Spotlight Interview With Early Childhood Educator Jacqueline Burbine
Our next Spotlight Interview is with early childhood educator Jacqueline Burbine who is a talented educator with a variety of experiences in the ECE field.
What experiences have you had working in early childhood education and care?
I started my early childhood education career 16 years ago. I started babysitting at the age of 13 and since then, I have been drawn to children of all ages. In my senior year of high school, I became an afternoon aid at KinderCare learning Center. I worked mostly within the infant and toddler classrooms. I attended Westfield State University and received my bachelors in Special Education in 2012. While attending college, I had many nannying positions caring for children infant to 5 years of age. After graduating college, I started a full time nannying position where I worked with a six week old infant. I stayed with that family for just shy of three years. During this time, the little boy was diagnosed with Autism. I had the privledge of working with Minute Man Early intervention. I left nannying and transitioned back into the classroom. I work at Kids-A-Lot Country Day School in Stow, MA. I started there Spring 2014, as a young toddler teacher working with 15 month olds to 2 year olds, and transitioned into the two year old classroom for two years. I currently am working toward receiving my masters degree from Lesley University in Early Childhood education. Working towards my masters, I decided it would be beneficial to move to a preschool classroom, so that I can gain experience with a more dense curriculum, to prepare for my future.
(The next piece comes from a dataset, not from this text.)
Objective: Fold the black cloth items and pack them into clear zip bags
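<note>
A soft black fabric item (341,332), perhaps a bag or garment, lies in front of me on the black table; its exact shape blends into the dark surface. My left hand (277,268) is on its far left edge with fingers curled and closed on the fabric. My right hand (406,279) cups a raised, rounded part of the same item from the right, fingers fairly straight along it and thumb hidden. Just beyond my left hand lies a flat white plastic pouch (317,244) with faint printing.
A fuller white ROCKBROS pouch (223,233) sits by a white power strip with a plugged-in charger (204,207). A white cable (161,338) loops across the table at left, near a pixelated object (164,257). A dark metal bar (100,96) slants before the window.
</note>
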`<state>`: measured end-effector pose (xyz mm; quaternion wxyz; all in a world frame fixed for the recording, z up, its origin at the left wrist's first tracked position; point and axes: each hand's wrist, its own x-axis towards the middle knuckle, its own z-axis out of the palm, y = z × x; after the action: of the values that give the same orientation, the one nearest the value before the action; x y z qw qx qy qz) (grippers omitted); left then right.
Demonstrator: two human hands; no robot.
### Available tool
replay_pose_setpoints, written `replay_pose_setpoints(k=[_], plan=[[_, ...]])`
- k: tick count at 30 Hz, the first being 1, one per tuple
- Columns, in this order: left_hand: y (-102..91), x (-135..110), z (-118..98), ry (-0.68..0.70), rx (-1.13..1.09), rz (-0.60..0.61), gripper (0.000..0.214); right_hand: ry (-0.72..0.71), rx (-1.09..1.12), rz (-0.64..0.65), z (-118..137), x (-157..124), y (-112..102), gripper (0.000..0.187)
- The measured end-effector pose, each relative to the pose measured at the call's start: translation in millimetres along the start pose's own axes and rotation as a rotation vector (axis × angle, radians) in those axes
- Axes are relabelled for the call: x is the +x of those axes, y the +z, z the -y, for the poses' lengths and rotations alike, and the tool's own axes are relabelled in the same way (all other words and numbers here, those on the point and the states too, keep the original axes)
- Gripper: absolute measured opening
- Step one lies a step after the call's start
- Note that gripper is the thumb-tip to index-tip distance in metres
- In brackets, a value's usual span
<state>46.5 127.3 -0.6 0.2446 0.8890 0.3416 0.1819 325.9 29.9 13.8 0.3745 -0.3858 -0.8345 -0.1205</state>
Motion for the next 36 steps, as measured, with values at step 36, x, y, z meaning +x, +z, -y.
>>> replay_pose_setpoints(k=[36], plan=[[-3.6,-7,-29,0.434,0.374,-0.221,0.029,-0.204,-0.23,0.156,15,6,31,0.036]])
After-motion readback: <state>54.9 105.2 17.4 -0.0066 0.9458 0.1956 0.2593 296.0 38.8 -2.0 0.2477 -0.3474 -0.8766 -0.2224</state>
Where there any college courses, mentors, or professional development experiences that stood out as being helpful in your work?
During my college years, I have experienced many courses that have been influential to my teaching. Within my masters program at Lesley, I have also taken many courses that have given me better teaching habits. One course that I am currently taking, a STEAM class for early childhood, has given me the opportunity to explore science and teaching, but also the opportunity to work with children during class times. Having this class work with children, has been a key tool to putting teaching into practice. It has allowed me to ask questions to the students to hear and see their thinking being displayed before me. Another course I took that really helped my teaching was Observation, Documentation and Assessment. With this course, It taught me to be an observer among children’s learning. It also taught me that by observing the children learning and being a learner myself, as a teacher I am able to evaluate my teaching, and see what has worked and what needs adjusting for the next time the lesson is taught.
I can not praise Minute Man Early Intervention enough. I credit the wonderful staff I worked with while nannying on teaching and encouraging me to be the teacher I am today. I learned special techniques and approaches to working with young children with special needs, that I otherwise would not have had the opportunity to learn.
If you could talk to politicians and policy makers about early childhood education and care, what would you tell them?
Given the opportunity to meet and talk with politicians and policy makers about ECE, I would discuss the issue of funding. Funding including pay opportunity for early educators. As teachers of young children we are providing and helping to build the foundation of learning of young minds. What they learn in Early childhood, is the base to all further learning, therefore, teachers deserve more credit and pay.
Do you think there are divides between different segments of the ECE community (example, teachers, administrators, policy makers, academic researchers) and if o how do you think we can possible bridge some of those divides?
There are absolutely divides among different segments of ECE. I believe that policy makers should be present and seen within the classrooms before constructing policies. Some of the policies created, do not apply to all classrooms and childcare centers. Therefore, policy makers should clarify ages and restrictions. I also believe that there can be some divides among teachers and their coworkers and administration. There should be some bridging done that if a classroom has ideas or sees another classrooms curriculum and can expand on what is being done, there should be allowed time for cross curriculum planning. I often find myself sharing ideas among coworkers. Hearing new ideas is always refreshing.
What makes your optimistic about the future of ECE and what do you think are the biggest challenges to improving quality?
What makes me optimistic about the future of ECE, is that within Lesley Univeristy and my work place, Kids-A-Lot, I see a lot of passion and care for education and children. To be a teacher, we must be passionate and excited in what we are teaching our students. With talking to peers at Lesley about their teaching and classroom experiences, I can hear their passion and excitement for learning and continuing to learn year after year from their students. Some challenges I think is the funding. There is limited funds available for teachers to expand their classroom materials, and often we spend our own money to make our classrooms exciting and refreshing.